WHAT THE EXERCISE ASKS
The answer is the complete listing below, written out again exactly.

DATA PROVIDED
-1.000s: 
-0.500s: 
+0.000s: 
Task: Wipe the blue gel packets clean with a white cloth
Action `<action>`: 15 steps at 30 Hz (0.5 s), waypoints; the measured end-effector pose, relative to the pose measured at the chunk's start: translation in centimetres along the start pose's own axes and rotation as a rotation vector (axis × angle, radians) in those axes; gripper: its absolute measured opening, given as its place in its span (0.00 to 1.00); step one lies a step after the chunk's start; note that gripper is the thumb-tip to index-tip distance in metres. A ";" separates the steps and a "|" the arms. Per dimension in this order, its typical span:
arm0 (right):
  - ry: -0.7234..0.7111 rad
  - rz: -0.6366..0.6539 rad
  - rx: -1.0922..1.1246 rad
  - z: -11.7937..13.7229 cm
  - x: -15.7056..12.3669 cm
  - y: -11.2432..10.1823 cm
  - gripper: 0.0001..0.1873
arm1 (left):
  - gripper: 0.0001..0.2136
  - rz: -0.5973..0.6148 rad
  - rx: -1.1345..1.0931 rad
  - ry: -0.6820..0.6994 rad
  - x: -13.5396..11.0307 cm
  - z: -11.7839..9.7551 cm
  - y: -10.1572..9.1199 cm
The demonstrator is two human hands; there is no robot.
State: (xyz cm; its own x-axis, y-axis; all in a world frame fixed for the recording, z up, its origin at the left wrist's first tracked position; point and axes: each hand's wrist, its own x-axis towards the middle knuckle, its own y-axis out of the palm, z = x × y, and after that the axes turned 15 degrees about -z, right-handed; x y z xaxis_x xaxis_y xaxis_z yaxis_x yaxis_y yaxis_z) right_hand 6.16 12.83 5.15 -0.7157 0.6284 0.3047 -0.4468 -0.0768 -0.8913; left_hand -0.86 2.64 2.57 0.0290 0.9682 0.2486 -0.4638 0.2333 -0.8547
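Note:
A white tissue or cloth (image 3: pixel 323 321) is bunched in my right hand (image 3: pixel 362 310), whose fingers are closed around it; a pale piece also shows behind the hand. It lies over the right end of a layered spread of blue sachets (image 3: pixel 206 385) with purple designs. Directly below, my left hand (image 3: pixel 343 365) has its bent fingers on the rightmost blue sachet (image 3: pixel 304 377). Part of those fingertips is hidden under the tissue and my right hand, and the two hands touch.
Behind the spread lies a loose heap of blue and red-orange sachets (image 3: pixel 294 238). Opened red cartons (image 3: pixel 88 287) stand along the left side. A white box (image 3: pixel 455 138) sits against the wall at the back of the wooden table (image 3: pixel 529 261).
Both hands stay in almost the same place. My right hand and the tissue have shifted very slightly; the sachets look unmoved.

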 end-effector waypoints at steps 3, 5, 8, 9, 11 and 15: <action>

RESULT OF THE EXERCISE
-1.000s: 
-0.500s: 
+0.000s: 
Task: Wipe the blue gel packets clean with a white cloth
Action `<action>`: 15 steps at 30 Hz (0.5 s), waypoints; the measured end-effector pose, relative to the pose measured at the chunk's start: translation in centimetres along the start pose's own axes and rotation as a rotation vector (axis × angle, radians) in those axes; gripper: its absolute measured opening, given as its place in its span (0.00 to 1.00); step one lies a step after the chunk's start; note that gripper is the thumb-tip to index-tip distance in metres. A ";" separates the steps and a "|" the arms. Per dimension in this order, its typical span:
arm0 (right):
  - ry: -0.7234..0.7111 rad
  - rz: -0.6366..0.6539 rad
  - rx: -1.0922..1.1246 rad
  - z: -11.7937..13.7229 cm
  - x: -15.7056..12.3669 cm
  - y: -11.2432..10.1823 cm
  - gripper: 0.0001..0.1873
arm1 (left):
  - gripper: 0.0001..0.2136
  - rz: -0.5973..0.6148 rad
  - rx: -1.1345..1.0931 rad
  - ry: -0.6820..0.6994 rad
  - x: -13.5396..11.0307 cm
  - z: -11.7839..9.7551 cm
  - y: -10.1572..9.1199 cm
The demonstrator is two human hands; there is no robot.
State: (xyz cm; its own x-axis, y-axis; all in a world frame fixed for the recording, z up, its origin at the left wrist's first tracked position; point and axes: each hand's wrist, its own x-axis towards the middle knuckle, its own y-axis out of the palm, z = x × y, and after that the axes turned 15 degrees about -z, right-handed; x y z xaxis_x xaxis_y xaxis_z yaxis_x yaxis_y yaxis_z) right_hand 6.16 12.83 5.15 -0.7157 0.6284 0.3047 -0.4468 -0.0768 -0.8913; left_hand -0.86 2.64 2.57 0.0290 0.9682 0.2486 -0.4638 0.2333 -0.8547
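Note:
A white tissue or cloth (image 3: pixel 323 321) is bunched in my right hand (image 3: pixel 362 310), whose fingers are closed around it; a pale piece also shows behind the hand. It lies over the right end of a layered spread of blue sachets (image 3: pixel 206 385) with purple designs. Directly below, my left hand (image 3: pixel 343 365) has its bent fingers on the rightmost blue sachet (image 3: pixel 304 377). Part of those fingertips is hidden under the tissue and my right hand, and the two hands touch.
Behind the spread lies a loose heap of blue and red-orange sachets (image 3: pixel 294 238). Opened red cartons (image 3: pixel 88 287) stand along the left side. A white box (image 3: pixel 455 138) sits against the wall at the back of the wooden table (image 3: pixel 529 261).
Both hands stay in almost the same place. My right hand and the tissue have shifted very slightly; the sachets look unmoved.
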
 end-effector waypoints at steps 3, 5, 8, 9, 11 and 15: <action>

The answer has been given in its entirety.